In order to analyze and evaluate the transient safety characteristics of an HPMR under accident conditions, such as the core heat pipe failure or the loss of the system heat sink, the previously developed model and the transient analysis code TAPIRS for HPSRs were improved in this study. The improved model mainly comprises the following: (1) an entire solid-core heat transfer model, which is used to analyze the accident conditions of core heat pipe failure and system heat sink loss; (2) an improved heat pipe transient system analysis model for HPMRs developed by coupling the heat transfer limit model with a 2-D thermal resistance network model; and (3) conversion system models, including thermoelectric conversion, Stirling conversion, and the open Brayton conversion analysis model, which are used to simulate the system characteristics of advanced HPMR concept. Based on the improved models, the HPMR system analysis code TAPIRSD was also developed.

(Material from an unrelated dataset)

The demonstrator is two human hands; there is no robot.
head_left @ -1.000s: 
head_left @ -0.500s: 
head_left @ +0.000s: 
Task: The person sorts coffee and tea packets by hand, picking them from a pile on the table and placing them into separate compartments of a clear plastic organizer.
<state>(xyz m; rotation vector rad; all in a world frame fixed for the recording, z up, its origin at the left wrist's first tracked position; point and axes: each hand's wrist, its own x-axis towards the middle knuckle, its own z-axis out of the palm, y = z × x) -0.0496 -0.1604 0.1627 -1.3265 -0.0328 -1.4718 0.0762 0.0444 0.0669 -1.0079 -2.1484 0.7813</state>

In addition, the TAPIRSD code for the HPMR was validated by using the experimental data of the prototype reactor KRUSTY. The transient response of the KRUSTY reactor under accident conditions, such as load change, core heat pipe failure, and loss of heat sink accident, were simulated and analyzed by using the TAPIRSD code. The predicted results of the TAPIRSD code are compared with the experimental data of the KRUSTY prototype reactor.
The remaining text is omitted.